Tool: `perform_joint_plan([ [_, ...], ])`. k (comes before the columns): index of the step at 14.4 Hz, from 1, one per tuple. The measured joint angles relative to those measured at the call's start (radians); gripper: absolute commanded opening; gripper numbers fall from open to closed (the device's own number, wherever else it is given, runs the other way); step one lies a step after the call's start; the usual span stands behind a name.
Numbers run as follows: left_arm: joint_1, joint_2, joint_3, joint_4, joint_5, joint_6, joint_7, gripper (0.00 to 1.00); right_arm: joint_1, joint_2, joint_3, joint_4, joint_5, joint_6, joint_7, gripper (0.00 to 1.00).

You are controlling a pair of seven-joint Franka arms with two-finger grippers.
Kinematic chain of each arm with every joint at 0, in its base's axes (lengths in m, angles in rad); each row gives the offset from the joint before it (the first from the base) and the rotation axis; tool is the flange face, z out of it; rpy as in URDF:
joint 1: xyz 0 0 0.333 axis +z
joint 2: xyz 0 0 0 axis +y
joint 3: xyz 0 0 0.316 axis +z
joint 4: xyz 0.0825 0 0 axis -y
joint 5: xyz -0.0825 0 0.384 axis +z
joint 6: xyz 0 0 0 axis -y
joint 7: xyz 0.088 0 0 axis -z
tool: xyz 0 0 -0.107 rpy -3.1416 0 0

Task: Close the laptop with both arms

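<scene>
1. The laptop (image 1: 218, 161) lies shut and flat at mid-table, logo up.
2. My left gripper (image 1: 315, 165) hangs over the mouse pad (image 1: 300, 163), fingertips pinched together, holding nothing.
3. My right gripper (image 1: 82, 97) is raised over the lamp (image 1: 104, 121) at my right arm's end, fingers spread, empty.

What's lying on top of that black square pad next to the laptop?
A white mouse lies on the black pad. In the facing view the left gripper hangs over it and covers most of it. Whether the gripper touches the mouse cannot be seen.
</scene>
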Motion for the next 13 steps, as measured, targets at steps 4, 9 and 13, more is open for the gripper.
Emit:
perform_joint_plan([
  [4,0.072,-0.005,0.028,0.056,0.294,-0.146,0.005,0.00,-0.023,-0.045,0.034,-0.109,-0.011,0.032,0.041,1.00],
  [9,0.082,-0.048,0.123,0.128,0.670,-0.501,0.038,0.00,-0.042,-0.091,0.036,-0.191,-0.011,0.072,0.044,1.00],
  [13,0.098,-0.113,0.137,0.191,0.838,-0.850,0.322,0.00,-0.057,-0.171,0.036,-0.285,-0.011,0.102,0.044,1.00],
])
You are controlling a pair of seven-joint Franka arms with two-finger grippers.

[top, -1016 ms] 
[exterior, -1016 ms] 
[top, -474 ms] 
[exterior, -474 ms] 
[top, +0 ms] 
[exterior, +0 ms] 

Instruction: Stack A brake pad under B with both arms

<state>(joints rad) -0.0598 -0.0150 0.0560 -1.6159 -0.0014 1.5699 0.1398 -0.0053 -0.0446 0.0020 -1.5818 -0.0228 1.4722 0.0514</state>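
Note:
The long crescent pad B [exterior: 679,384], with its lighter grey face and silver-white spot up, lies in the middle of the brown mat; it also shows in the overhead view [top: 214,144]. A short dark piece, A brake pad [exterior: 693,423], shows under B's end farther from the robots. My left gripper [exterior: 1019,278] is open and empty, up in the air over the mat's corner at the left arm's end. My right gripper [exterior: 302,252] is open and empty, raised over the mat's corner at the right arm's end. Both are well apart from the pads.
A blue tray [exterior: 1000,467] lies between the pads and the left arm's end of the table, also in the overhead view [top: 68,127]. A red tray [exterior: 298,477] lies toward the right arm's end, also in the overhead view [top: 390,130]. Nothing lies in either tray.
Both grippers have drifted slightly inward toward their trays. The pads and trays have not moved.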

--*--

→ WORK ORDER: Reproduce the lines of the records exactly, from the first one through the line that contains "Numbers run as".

→ EXPECTED ANSWER:
Tool: `perform_joint_plan([ [_, ...], ])`. k (comes before the columns): index of the step at 14.4 Hz, from 1, one per tuple. The measured joint angles relative to those measured at the call's start (radians); gripper: absolute commanded opening; gripper numbers fall from open to closed (the device's own number, wherever else it is given, runs the other way); step one lies a step after the call's start; the usual span stands behind a name.
Numbers run as follows: left_arm: joint_1, joint_2, joint_3, joint_4, joint_5, joint_6, joint_7, gripper (0.00 to 1.00); right_arm: joint_1, joint_2, joint_3, joint_4, joint_5, joint_6, joint_7, gripper (0.00 to 1.00).

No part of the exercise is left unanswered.